Always right, unless he isn’t, the infallible Ghettoputer F. X. Gormogons claims to be an in-law of the Volgi, although no one really believes this. ’Puter carefully follows economic and financial trends, legal affairs, and serves as the Gormogons’ financial and legal advisor. He successfully defended us against a lawsuit from a liquor distributor worth hundreds of thousands of dollars in unpaid deliveries of bootleg shandies. The Geep has an IQ so high it is untestable and attempts to measure it have resulted in dangerously unstable results as well as injuries to researchers. Coincidentally, he publishes intelligence tests as a side gig. His sarcasm is so highly developed it borders on the psychic, and he is often able to insult a person even before meeting them. ’Puter enjoys hunting small game with 000 slugs and punt guns, correcting homilies in real time at Mass, and undermining unions. ’Puter likes to wear a hockey mask and carry an axe into public campgrounds, where he bursts into people’s tents and screams.
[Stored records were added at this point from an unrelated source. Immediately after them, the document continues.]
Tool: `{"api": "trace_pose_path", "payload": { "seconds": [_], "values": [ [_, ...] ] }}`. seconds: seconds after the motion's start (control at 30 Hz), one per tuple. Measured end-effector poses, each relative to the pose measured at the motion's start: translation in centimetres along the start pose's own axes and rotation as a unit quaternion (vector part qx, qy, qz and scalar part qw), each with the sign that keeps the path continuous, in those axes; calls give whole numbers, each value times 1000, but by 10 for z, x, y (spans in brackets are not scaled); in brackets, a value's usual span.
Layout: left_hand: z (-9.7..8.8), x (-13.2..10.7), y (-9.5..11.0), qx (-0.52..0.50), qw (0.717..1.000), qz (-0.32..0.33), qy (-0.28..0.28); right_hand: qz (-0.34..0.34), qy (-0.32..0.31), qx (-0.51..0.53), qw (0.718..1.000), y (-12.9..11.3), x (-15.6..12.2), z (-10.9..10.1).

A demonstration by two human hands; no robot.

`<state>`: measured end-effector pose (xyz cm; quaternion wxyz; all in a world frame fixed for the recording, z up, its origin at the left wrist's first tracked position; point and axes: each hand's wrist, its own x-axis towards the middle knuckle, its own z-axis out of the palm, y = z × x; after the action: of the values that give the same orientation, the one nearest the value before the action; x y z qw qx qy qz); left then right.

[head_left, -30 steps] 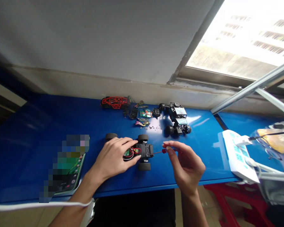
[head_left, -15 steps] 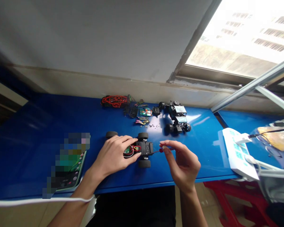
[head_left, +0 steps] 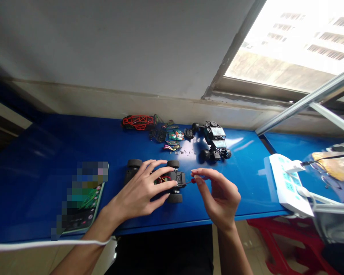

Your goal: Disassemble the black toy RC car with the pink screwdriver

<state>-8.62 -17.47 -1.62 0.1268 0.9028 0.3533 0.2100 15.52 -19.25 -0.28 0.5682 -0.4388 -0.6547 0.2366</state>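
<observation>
A small black toy car chassis [head_left: 174, 178] with four wheels lies on the blue table [head_left: 46, 160]; its circuit board and red wires show in the middle. My left hand [head_left: 143, 190] rests over the chassis with fingers spread, holding it down. My right hand [head_left: 218, 194] pinches the red handle of a small screwdriver [head_left: 189, 181], whose tip points at the right end of the chassis.
At the back of the table lie a red roll-cage shell [head_left: 139, 122], loose boards and parts [head_left: 172, 136], tiny screws [head_left: 186, 152] and a complete dark toy truck [head_left: 215, 145]. A phone [head_left: 83, 206] lies front left, a white power strip [head_left: 288, 183] at the right.
My left hand has slid a little toward me and spread its fingers over the chassis. My right hand with the screwdriver has shifted slightly left, closer to the chassis.
</observation>
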Motion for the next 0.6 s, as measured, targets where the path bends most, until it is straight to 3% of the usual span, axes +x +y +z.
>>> {"api": "trace_pose_path", "payload": {
  "seconds": [0.23, 0.6],
  "values": [
    [0, 3, 0, 7, 999, 8, -34, 0, -5, 8, 1000, 0, 0, -2],
    [1, 1, 0, -25, 1000, -9, -12, -12, -8, 3, 1000, -2, 1, 0]
  ]
}}
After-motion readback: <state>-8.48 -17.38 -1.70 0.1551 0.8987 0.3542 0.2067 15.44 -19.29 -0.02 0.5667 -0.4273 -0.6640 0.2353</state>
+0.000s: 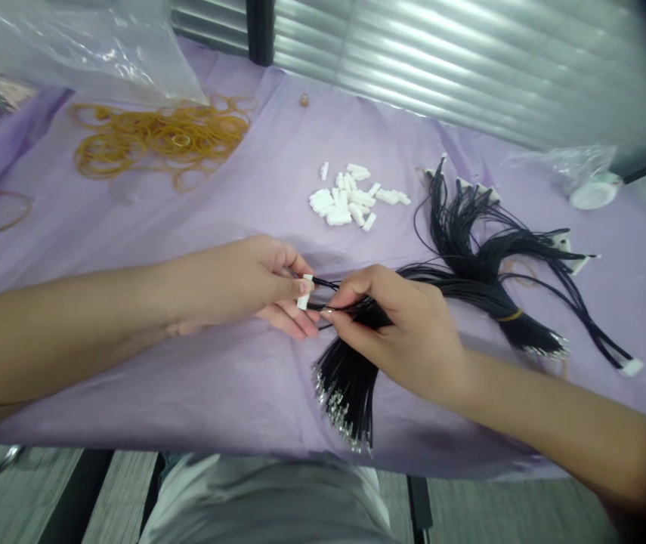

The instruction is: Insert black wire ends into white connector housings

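Observation:
Between the thumb and fingers of my left hand (277, 287) is a white connector housing (303, 296), tilted on end. Black wires run from its right side toward my right hand (396, 317). My right thumb and forefinger pinch a thin black wire (337, 308) close to the housing; whether its tip sits inside the housing I cannot tell. Under my right hand lies a bundle of black wires (350, 378) with bare silver terminals fanned toward the table's front edge. Beyond both hands is a loose pile of white connector housings (348, 198).
A heap of yellow rubber bands (164, 140) lies back left beside a clear plastic bag (101, 53). On the right, more black wires (464, 234) carry white connectors, and a rubber band ties one bunch. A white roll (595, 193) stands far right on the purple cloth (187, 385).

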Demonstrator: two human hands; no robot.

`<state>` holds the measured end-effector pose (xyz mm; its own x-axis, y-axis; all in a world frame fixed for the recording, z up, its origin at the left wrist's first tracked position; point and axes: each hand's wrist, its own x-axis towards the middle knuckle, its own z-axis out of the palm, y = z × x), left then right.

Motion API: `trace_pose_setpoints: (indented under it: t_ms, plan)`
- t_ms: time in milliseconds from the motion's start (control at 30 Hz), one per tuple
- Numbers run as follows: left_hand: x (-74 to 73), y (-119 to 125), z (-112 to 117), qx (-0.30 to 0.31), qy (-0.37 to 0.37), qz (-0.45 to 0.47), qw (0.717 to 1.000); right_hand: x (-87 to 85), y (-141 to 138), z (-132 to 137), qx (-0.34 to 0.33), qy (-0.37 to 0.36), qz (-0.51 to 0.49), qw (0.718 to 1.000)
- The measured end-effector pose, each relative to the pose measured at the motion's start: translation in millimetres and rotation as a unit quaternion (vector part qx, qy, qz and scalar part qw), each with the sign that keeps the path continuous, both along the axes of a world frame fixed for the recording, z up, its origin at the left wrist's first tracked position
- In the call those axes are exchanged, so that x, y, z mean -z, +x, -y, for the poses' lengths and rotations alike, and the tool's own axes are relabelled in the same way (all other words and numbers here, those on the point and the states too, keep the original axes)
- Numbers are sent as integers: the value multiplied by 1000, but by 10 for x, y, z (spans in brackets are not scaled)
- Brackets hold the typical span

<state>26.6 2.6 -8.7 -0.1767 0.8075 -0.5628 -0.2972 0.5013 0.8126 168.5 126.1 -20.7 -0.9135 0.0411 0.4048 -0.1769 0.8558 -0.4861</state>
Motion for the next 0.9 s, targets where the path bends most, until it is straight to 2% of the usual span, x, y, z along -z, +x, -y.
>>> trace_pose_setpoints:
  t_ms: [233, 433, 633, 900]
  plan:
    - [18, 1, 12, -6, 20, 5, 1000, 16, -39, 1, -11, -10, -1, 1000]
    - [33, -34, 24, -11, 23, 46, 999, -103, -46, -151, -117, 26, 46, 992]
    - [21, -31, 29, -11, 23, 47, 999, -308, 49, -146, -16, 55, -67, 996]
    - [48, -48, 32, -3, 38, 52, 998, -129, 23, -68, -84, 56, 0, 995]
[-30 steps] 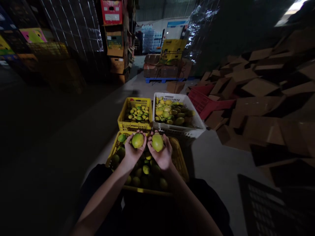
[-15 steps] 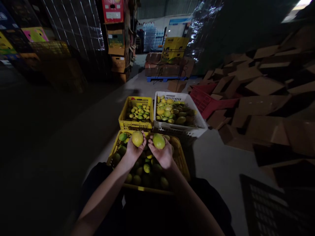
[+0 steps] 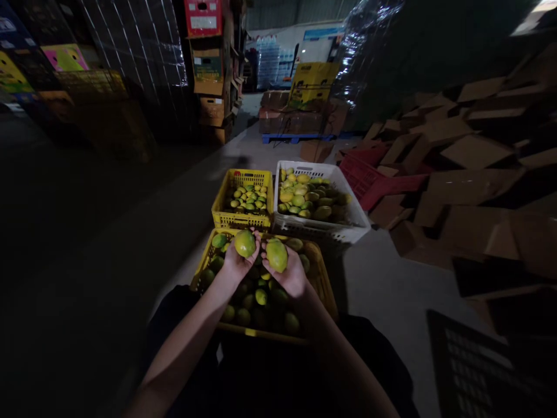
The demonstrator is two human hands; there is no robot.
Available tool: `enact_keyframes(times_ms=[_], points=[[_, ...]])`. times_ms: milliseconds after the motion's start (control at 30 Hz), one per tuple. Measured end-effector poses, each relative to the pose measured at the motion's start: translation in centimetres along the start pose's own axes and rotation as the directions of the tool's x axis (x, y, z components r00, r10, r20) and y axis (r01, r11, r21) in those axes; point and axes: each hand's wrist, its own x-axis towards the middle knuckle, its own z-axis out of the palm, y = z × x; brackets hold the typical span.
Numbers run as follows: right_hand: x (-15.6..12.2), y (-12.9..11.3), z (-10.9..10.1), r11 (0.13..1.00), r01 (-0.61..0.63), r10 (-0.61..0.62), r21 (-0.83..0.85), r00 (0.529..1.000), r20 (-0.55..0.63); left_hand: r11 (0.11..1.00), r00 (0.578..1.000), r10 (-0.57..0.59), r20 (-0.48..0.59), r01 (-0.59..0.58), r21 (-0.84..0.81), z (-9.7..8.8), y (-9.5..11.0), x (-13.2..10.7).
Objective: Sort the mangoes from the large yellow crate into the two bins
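Above the near yellow crate [image 3: 327, 290], my left hand [image 3: 238, 265] cups a yellow-green lemon [image 3: 245, 244], fingers curled round its right side. A second greenish lemon [image 3: 277, 256] rests in my right hand [image 3: 292, 277], its fingertips around the left side. The hands are close together, palms turned up. Below them, several green and yellow lemons [image 3: 261, 296] lie in the crate, many in shadow. Just beyond are a smaller yellow crate [image 3: 243, 221] with small lemons and a white crate [image 3: 348, 232] piled with larger yellow-green fruit.
Flattened and open cardboard boxes [image 3: 474, 180] are heaped on the right, beside a red crate [image 3: 369, 180]. A dark crate [image 3: 474, 360] is at the lower right. Farther back stand stacked cartons [image 3: 209, 69] and a blue pallet [image 3: 296, 139] bearing boxes.
Both lemons have been turned in my hands: the left one now shows a greener side, the right one a yellower patch. The hands stay over the near crate.
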Motion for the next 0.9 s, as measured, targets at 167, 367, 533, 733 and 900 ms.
enact_keyframes(times_ms=[167, 367, 533, 733, 900], points=[[0.04, -0.02, 0.14, 0.998, 0.048, -0.048, 0.04, 0.999, -0.003, 0.998, 0.998, 0.036, -0.046, -0.038, -0.043, -0.07, 0.43, 0.18], [-0.16, -0.26, 0.45, 1.0, -0.019, 0.02, 0.01, 0.993, -0.112, 0.998, 0.995, -0.049, -0.084, 0.047, -0.028, 0.0, 0.38, 0.23], [-0.18, -0.03, 0.55, 0.999, -0.012, 0.019, 0.044, 0.987, -0.158, 0.999, 0.998, 0.009, -0.066, -0.011, -0.032, -0.04, 0.27, 0.21], [-0.09, -0.26, 0.39, 0.999, -0.04, 0.042, 0.01, 0.985, -0.169, 0.998, 0.989, -0.055, -0.138, 0.056, 0.003, -0.01, 0.68, 0.26], [0.14, -0.07, 0.08, 0.999, -0.04, 0.045, 0.025, 0.976, -0.214, 1.0, 0.981, -0.014, -0.192, 0.018, 0.019, -0.15, 0.76, 0.43]])
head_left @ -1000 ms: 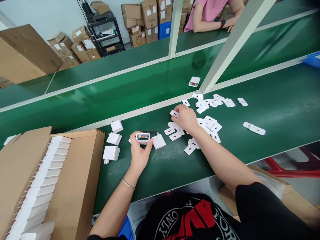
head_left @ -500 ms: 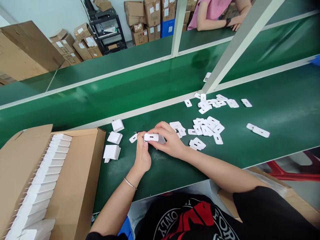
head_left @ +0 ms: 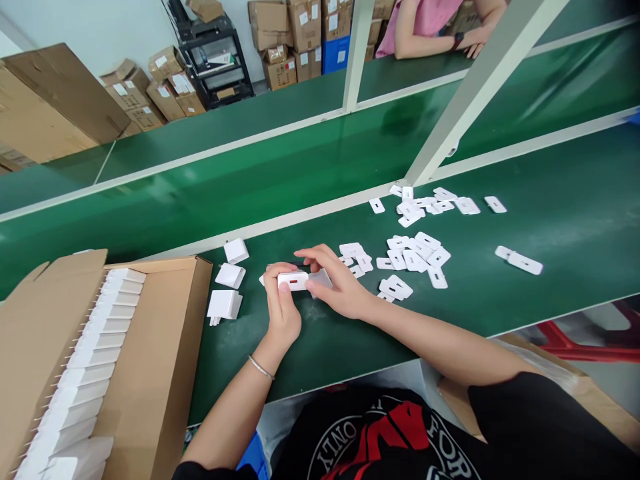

As you might expect, he has been shot several times but remains completely undeterred. He assures us that his obsessive fawning over news stories involving women teachers sleeping with young students is not Freudian in any way, although he admits something similar once happened to him. Uniquely, ’Puter is unable to speak, read, or write Russian, but he is able to sing it fluently. Geep joined the order in the mid-1980s. He arrived at the Castle door with dozens of steamer trunks and an inarticulate hissing creature of astonishingly low intelligence he calls “Sleestak.” Ghettoputer appears to make his wishes known to Sleestak, although no one is sure whether this is the result of complex sign language, expert body posture reading, or simply beating Sleestak with a rubber mallet. 'Puter suggests the Czar suck it.